* _Your assignment_
Please restate exactly what appears in the records below from the first line to the line where "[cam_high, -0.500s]" is, that line included.
Raw data START
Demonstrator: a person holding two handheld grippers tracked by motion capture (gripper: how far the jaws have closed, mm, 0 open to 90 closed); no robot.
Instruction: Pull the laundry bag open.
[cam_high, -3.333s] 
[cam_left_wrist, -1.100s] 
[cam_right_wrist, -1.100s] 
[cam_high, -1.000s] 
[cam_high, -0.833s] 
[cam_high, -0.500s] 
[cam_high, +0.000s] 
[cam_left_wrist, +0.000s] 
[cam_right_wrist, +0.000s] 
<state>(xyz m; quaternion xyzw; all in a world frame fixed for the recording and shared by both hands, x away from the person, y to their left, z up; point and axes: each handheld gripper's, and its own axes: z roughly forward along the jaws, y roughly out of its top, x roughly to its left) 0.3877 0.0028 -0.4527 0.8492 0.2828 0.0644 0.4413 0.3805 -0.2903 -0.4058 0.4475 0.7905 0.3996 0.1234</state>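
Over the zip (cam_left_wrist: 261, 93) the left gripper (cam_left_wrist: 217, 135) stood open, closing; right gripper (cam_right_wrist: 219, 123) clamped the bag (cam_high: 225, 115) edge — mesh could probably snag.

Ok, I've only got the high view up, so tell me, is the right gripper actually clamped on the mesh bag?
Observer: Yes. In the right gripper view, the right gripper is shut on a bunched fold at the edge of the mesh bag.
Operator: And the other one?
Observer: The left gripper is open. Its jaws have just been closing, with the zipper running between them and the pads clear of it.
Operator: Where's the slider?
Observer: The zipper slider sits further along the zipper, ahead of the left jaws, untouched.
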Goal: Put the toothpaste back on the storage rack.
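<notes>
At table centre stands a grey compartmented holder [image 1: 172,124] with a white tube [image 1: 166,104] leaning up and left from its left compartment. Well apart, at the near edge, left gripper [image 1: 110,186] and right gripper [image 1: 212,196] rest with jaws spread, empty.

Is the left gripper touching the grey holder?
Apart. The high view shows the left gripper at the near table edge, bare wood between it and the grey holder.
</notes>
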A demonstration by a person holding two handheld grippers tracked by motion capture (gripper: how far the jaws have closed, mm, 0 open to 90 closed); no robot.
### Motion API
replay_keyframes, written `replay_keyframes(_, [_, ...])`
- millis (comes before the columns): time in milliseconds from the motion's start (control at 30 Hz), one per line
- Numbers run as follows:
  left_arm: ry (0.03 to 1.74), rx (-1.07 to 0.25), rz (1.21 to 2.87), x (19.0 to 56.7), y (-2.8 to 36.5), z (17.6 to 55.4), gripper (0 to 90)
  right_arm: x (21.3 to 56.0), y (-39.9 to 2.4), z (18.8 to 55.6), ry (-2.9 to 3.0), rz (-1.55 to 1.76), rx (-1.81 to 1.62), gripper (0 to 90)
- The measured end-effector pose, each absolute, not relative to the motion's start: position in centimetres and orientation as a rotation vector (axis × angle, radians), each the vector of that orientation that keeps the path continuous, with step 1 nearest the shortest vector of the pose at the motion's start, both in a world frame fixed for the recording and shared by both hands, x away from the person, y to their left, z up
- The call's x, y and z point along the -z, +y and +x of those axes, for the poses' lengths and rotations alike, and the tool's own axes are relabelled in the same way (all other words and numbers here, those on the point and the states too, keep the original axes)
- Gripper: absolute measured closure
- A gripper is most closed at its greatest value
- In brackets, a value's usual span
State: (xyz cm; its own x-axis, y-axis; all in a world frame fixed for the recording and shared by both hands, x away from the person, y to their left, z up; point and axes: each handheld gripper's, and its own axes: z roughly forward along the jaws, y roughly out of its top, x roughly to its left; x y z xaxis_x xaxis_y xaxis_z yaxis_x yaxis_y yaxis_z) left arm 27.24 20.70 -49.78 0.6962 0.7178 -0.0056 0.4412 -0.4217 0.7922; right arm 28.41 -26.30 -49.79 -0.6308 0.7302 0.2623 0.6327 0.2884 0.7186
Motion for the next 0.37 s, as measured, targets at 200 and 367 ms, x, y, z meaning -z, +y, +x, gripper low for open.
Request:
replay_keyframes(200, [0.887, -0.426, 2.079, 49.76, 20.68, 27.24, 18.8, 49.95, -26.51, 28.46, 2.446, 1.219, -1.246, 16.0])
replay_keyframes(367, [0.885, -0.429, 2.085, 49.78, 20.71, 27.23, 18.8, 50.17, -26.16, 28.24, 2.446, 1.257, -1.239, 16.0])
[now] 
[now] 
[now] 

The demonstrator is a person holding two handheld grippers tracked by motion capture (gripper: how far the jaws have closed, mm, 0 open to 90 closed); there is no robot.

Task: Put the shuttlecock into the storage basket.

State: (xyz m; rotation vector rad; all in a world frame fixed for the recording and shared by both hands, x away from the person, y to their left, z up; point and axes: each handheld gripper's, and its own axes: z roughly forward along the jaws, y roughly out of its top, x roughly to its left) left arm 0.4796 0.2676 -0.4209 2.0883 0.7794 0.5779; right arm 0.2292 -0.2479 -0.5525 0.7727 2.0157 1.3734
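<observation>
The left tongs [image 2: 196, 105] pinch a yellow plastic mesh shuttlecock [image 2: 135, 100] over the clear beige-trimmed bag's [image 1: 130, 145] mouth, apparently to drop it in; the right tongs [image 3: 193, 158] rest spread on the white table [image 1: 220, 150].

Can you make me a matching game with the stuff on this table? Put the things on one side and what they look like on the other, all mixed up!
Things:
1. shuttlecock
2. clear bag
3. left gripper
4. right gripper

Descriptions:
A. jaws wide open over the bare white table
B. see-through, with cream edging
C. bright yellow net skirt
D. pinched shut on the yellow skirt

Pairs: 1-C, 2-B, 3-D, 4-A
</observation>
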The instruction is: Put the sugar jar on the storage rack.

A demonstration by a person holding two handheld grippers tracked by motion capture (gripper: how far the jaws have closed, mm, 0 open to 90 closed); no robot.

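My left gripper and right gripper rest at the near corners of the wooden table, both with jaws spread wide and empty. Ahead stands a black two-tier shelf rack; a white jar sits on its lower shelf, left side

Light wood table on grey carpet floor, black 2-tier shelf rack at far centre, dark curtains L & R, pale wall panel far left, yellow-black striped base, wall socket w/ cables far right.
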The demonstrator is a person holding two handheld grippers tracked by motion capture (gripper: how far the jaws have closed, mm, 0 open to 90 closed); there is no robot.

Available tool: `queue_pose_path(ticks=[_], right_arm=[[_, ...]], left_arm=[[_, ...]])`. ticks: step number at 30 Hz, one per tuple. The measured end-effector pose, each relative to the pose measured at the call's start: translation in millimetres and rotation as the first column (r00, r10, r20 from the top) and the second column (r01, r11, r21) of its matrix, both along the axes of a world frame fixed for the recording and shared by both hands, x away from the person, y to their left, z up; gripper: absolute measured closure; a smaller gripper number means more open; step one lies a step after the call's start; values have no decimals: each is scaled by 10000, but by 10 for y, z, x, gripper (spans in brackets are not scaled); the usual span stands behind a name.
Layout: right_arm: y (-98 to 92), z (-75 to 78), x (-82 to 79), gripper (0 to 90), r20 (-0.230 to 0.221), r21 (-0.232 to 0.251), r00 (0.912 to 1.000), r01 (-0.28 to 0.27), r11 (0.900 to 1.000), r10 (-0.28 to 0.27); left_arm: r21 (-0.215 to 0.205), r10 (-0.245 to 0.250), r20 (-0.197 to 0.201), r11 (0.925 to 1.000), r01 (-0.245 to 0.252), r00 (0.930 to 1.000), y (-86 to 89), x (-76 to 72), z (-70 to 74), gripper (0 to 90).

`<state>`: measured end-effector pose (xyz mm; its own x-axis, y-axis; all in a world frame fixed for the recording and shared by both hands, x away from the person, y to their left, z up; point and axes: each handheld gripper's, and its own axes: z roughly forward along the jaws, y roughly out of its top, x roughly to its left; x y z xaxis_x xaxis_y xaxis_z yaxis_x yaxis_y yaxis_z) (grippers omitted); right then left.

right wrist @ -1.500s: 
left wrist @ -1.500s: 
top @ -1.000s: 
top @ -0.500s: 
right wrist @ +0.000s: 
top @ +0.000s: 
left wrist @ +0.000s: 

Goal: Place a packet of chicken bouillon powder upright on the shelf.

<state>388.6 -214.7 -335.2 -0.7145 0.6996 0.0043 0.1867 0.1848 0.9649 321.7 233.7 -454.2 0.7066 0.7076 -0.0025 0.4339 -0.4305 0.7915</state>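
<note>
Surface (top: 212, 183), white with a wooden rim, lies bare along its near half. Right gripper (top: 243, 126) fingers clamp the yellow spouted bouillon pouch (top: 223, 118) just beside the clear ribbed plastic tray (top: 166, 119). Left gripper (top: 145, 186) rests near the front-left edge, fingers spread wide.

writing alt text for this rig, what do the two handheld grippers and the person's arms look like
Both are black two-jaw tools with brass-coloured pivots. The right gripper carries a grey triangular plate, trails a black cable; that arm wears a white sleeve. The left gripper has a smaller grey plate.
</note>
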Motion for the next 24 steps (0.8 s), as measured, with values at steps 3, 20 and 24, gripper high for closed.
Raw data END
* _Final answer_
Demonstrator: a person holding two handheld grippers tracked by motion capture (gripper: how far the jaws have closed, mm, 0 open to 90 closed); no robot.
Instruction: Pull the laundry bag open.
[cam_high, -3.333s] 
[cam_left_wrist, -1.100s] 
[cam_right_wrist, -1.100s] 
[cam_high, -1.000s] 
[cam_high, -0.833s] 
[cam_high, -0.500s] 

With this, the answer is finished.